É difícil imaginar que são seres humanos de tão artificiais que são. Falam, não, políticos não falam, eles discursam... E o que há em seu discurso? O vazio de promessas de migalhas pra satisfazer a massa débil, os milhões e milhões de espectros sem rostos que precisam se agarrar aos rostos famosos, seja ao rosto de um artista, de um músico, de um ator ou de um, bem, até de um reles político! Tudo para preencher o vazio de uma existência vaga, sem propósito, tediosa, repetitiva...
As pessoas, no decorrer da vida, precisam tomar uma importante decisão: Se vão perpetuar o jogo que seus avós, seus pais, seus candidatos vem jogando desde o Império Romano (que vai manter pobres perpetuamente como pobres e nobres aristocratas, oligarcas de bosta sempre como ricos) ou se vão se rebelar contra as poucas migalhas que recebemos como esmola de nossa "elite", nossas poucas mentes abastadas e aptas o suficiente para guiar-nos através da escuridão do futuro. Ainda que decidam, podem ainda, assim como eu, optar por não decidir nada e apenas contemplar o quanto estamos todos perdidos a mercê da catástrofe iminente, admirar a enorme bocarra que se arreganha para nos engolir sem piedade...
A maioria opta por crer nas mentiras e perpetuam o jogo, levando seus trabalhos a sério demais, procurando acreditar em sua própria importância para não ter de confrontar o vazio que é ser insignificante, atribuindo significados inexistentes a suas vidas mortas e medíocres. Somos todos isso, apenas isso. E não há muito o que fazer para escapar...
Portanto, quando caminho pelas calçadas das metrópoles, quando aguardo nas estações de trem, quando apodreço nos pontos de ônibus... Me sinto completamente só. Não há se quer uma única alma ainda capaz de viver, almas viventes! Humanas! Não há.
E então chega essa época triste em que tenho que ver velhos discursar sobre como devemos ser submissos, como devemos acreditar que serão nossos defensores e nossos benfeitores, ainda que só queiram limpar o próprio rabo... Ver e ouvir e encarar os rostos moldados por assessores, as falsas promessas, o palavrório convincente para as grandes levas de alfabetizados funcionais, é triste, me entristece, deprime. Seria melhor jogá-los todos numa arena e deixar a malícia sugerir o assassinato uns dos outros para coroar o vencedor do que ter de fazer parte deste circo "democrático", haja visto que, eu, como cidadão comum, só posso participar a vida pública e da democracia para escolher o próximo dentre os quarenta (mil) ladrões que ocuparão o cargo deixado por Ali Babá.

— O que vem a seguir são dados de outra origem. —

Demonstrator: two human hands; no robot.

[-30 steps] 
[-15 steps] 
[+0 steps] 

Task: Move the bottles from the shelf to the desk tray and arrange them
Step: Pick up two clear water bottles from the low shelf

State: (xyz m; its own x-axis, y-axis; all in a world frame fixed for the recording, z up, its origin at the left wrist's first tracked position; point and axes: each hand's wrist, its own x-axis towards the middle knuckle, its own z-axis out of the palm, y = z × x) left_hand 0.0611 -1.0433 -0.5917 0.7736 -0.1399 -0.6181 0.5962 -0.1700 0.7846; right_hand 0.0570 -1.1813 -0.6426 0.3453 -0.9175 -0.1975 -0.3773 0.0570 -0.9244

Por que não apenas abrir outra garrafa, desligar essa televisão brochante e brincar os gatinhos ou sair com a rapaziada pra encher a cara? Por que não? Me soa melhor do que ter um emprego (ainda mais como teleoperador), melhor do que ter sonhos pré-fabricados e instalados como um arquivo executável ("SONHOS.EXE") em minha alma pelos ditadores das regras do velho jogo. Não fazer parte desse sistema empoeirado me soa melhor que quase tudo, melhor até que sexo!
Aproveitando a deixa, vejam que até nosso coito não escapa do bom senso comum criador de tabus perpetuado pelas massas. É um sistema desanimador em todas as direções que quer controlar tudo que alcança e quer pavimentar caminhos seguros para destinos arredios demais! O próprio ato de transar, é um caminho que jamais aceitará o seguro. Sempre quer ser perigoso, arriscado, explorador, novo, perverso, fantasioso... Sendo o orgasmo o único real destino, e não esse patético "prazer dentro dos conformes" que tentam impor.

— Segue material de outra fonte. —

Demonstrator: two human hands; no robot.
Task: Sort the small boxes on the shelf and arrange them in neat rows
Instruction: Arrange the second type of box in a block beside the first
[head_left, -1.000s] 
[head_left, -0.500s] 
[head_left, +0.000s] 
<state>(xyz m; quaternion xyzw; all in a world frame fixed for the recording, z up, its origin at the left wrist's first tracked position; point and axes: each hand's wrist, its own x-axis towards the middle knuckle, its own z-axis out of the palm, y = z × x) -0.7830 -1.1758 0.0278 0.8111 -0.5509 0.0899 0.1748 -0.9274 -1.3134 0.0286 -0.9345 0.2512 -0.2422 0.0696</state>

Comprem suas algemas, amarrem suas parceiras(os), comprem suas camisinhas, seus géis lubrificantes, seus brinquedinhos perversos e chicotes, fiquem de olhos vendados, apanhem e se arranhem, deixem o suor escorrer e os corpos, as carnes, se debaterem entre mil movimentos animalescos e bestiais! GOZEM SEU MEL CARNAL NA FACE DA PROPAGANDA ELEITORAL GRATUITA!!! Apoiem os homos, apoiem o amor-livre e a livre manifestação do amor num mundo tão cheio de desamor.
E façam essa algazarra embriagados de uísque, ou de vodca, ou do que seja lá o quê vocês bebem! Mas... Façam! Só não permitam que daqui quatro poucos anos eu seja obrigado a abrir outra garrafa de cerveja boa que nem comprada com meu dinheiro foi e ver estes mesmos rostos mendigando votos em troca de migalhas de pão.

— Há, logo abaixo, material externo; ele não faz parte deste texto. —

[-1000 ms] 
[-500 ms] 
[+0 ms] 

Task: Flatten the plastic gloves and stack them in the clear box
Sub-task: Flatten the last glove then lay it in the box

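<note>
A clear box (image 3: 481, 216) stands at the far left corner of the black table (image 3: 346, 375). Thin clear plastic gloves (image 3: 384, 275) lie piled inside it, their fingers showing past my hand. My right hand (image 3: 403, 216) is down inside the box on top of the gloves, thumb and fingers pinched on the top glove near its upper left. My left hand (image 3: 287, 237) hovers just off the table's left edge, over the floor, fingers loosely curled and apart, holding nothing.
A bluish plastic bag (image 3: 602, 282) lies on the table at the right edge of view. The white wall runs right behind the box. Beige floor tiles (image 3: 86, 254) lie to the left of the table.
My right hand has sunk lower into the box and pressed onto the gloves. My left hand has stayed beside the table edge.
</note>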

Até nossas mortes nesse sentido são um ultraje: Vivemos como lixo e quando morremos somos enterrados em lindos caixões de madeira. Na terceira garrafa, já estou certo que os vermes que devorarão meus restos mortais não farão muita questão do luxo... Enquanto eu, apenas quero entender por que não é o contrário, por que vivemos tão miseravelmente? Vai ver é isso, pobre, só descansa quando morre!
Mesmo nossa vida insignificante e desprovida de esperança pode reservar surpresas, se vivermos fora dos padrões pré-estabelecidos, surpresas tão magnânimas como o fim do problema do transporte público abarrotado e decadente (tenho a impressão que o primeiro pré-requisito para abrir uma empresa prestadora de serviços no Brasil é desconhecer todo e qualquer significado que a palavra qualidade possa ter), do nosso sistema de saúde mercenário, mortífero e desumano, além de altamente lucrativo, da nossa educação pobre e seus professores mal remunerados, de nossas famílias frouxas, dos ensaios que o Vinícius escreve que parecem não acabar... Sim, é possível!
Mesmo este ensaio particularmente bobo pode acabar.
Não duvide.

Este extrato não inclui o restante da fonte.